We are given an integer array banned, a positive integer n indicating the upper limit of an integer range starting from 1, and a positive integer maxSum which serves as the cap for the sum of integers we can select. The task is to choose a collection of distinct integers within this range from 1 to n, ensuring two conditions: first, that none of the integers are present in the banned array, and second, that the cumulative sum of all chosen integers does not exceed maxSum. The objective is to maximize the number of integers chosen while adhering to the stated constraints.

Intuition

To maximize the number of chosen integers, while considering the maxSum limitation and banned list, we must take a strategic approach in picking the integers. A naive approach might be to start from 1 and keep adding the next non-banned integer until we reach or exceed maxSum. However, this might not optimize for the maximum number of integers since larger values will use up the allowed sum more quickly.

Instead, the intuition is to proceed in a way that we try to include as many small non-banned numbers as possible because smaller numbers have smaller sums, enabling us to pick more numbers while staying under maxSum.

We can achieve this by:

  • Extending the banned list with two sentinel values, 0 and n+1, which represent the lower and upper boundaries beyond which we can't select integers.
  • Sorting the extended banned list to be able to iterate through banned ranges efficiently.
  • Using binary search to find the maximum count of integers that can be selected between each pair of consecutive banned numbers, without exceeding maxSum.

This can be seen in the provided solution code where the banned list is augmented and then sorted. The pairwise function (assumed to be similar to itertools.pairwise) iterates through adjacent elements providing pairs of banned integers so we can calculate the potential numbers between them.

The binary search within the loop efficiently finds the maximum number of selectable integers in each range. If adding one more integer exceeds maxSum, the binary search moves left, else it moves right to expand the count. Once the range is found, we add it to the ans tally and deduct the sum of those integers from maxSum to ensure we don't exceed the overall allowed sum.

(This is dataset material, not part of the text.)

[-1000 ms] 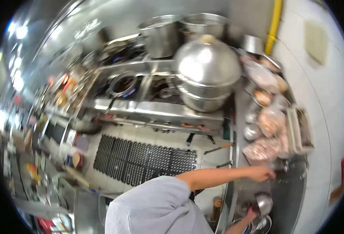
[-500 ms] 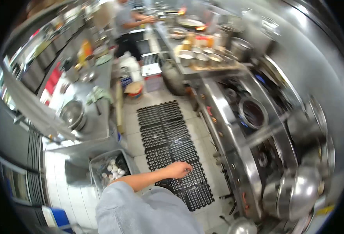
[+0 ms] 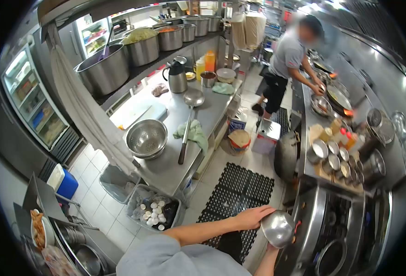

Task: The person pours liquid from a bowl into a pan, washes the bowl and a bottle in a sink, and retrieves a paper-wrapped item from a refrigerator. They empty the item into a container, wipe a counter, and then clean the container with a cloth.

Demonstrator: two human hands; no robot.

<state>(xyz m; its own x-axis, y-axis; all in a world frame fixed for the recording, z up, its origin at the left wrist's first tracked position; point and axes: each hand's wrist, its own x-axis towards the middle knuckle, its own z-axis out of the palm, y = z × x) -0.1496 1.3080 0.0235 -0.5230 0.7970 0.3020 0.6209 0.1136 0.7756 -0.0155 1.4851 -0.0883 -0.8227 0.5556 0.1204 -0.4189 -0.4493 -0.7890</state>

The answer is returned as soon as maxSum is not enough to add more integers, guaranteeing the focus on maximizing quantity with the smallest possible numbers while adhering to maxSum.

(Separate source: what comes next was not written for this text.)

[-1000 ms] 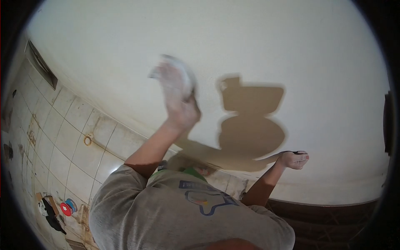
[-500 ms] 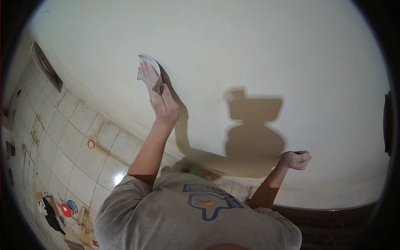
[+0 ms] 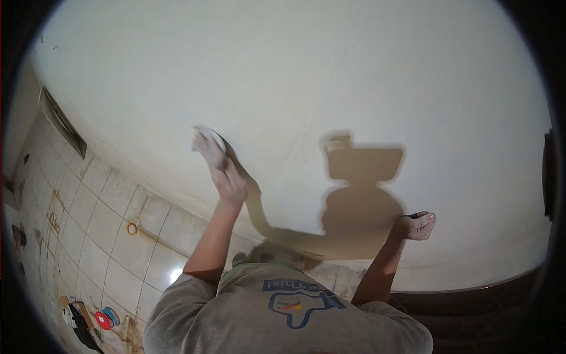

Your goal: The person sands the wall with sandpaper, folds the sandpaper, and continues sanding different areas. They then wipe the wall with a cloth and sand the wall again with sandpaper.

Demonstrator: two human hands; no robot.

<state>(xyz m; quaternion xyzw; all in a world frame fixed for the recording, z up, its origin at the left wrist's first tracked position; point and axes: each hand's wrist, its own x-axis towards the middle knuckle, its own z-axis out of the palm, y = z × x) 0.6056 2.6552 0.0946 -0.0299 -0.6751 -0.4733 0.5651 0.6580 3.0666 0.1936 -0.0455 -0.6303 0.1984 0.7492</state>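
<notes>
My left hand (image 3: 217, 168), whitened with dust, presses a thin pale sheet of sandpaper (image 3: 218, 139) against the off-white wall (image 3: 283, 76). Its fingers lie over the sheet and are smeared by motion; part of the sheet's curved edge shows beyond them. Lower down on the right, my right hand (image 3: 417, 226) is held closed at the wall, its fingers curled and dusty. Whatever may be inside that fist is hidden. Shadows of my head, the headgear and my arms fall on the wall between the hands.
Stained floor tiles (image 3: 127, 248) run along the wall's foot at left. On them lie a red and blue spool (image 3: 105, 320), a tan ring (image 3: 132, 228) and a black item (image 3: 85, 330). A dark surface (image 3: 460, 312) borders the lower right.
My left hand has slid down the wall with the sandpaper. My right hand has stayed in nearly the same place, and the view has shifted slightly.
</notes>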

Learn more about Greedy, Binary Search and Sorting patterns.

Solution Approach

The code below implements a strategic method to solve the problem by maximizing the number of integers chosen within the given constraints. Here's a deeper dive into the solution's methodology:

First, the solution uses both the concept of sorting and binary search, combining these algorithms for efficient computation. The banned list is modified to include two extra elements, 0 and n + 1, to handle edge cases seamlessly.

The data structures used include:

  • A list (banned) that contains the original banned numbers plus the two sentinels (0 and n + 1).
  • A set, to ensure all elements in banned are unique.
  • A sorted list version of that set, to allow for binary search operations.

The code then traverses the sorted banned list, searching for the maximum number of selectable integers between each pair of consecutive banned numbers (now including the sentinels). This is done using the pairwise iteration which is assumed to yield a tuple (i, j) where i and j are adjacent banned numbers.

For each pair (i, j), the algorithm finds the potential gap (j - i - 1) between them to determine the number of selectable integers. It then employs binary search within this gap to find the maximum count of integers (left) which can be chosen without exceeding maxSum. The binary search checks if the sum of an arithmetic series from i + 1 to i + mid is less than or equal to maxSum.

The arithmetic series sum is calculated with the formula:

(i + 1 + i + mid) * mid / 2

This sum formula computes the sum of the first mid terms of the natural numbers starting at i + 1.

After finding the left value for each range, the algorithm updates the answer (ans) with the count of new integers added, and subtracts the sum of those integers from maxSum.

The process stops when maxSum becomes zero or negative, indicating that no additional integers can be chosen without exceeding the maximum sum constraint at which point the current value of ans is returned.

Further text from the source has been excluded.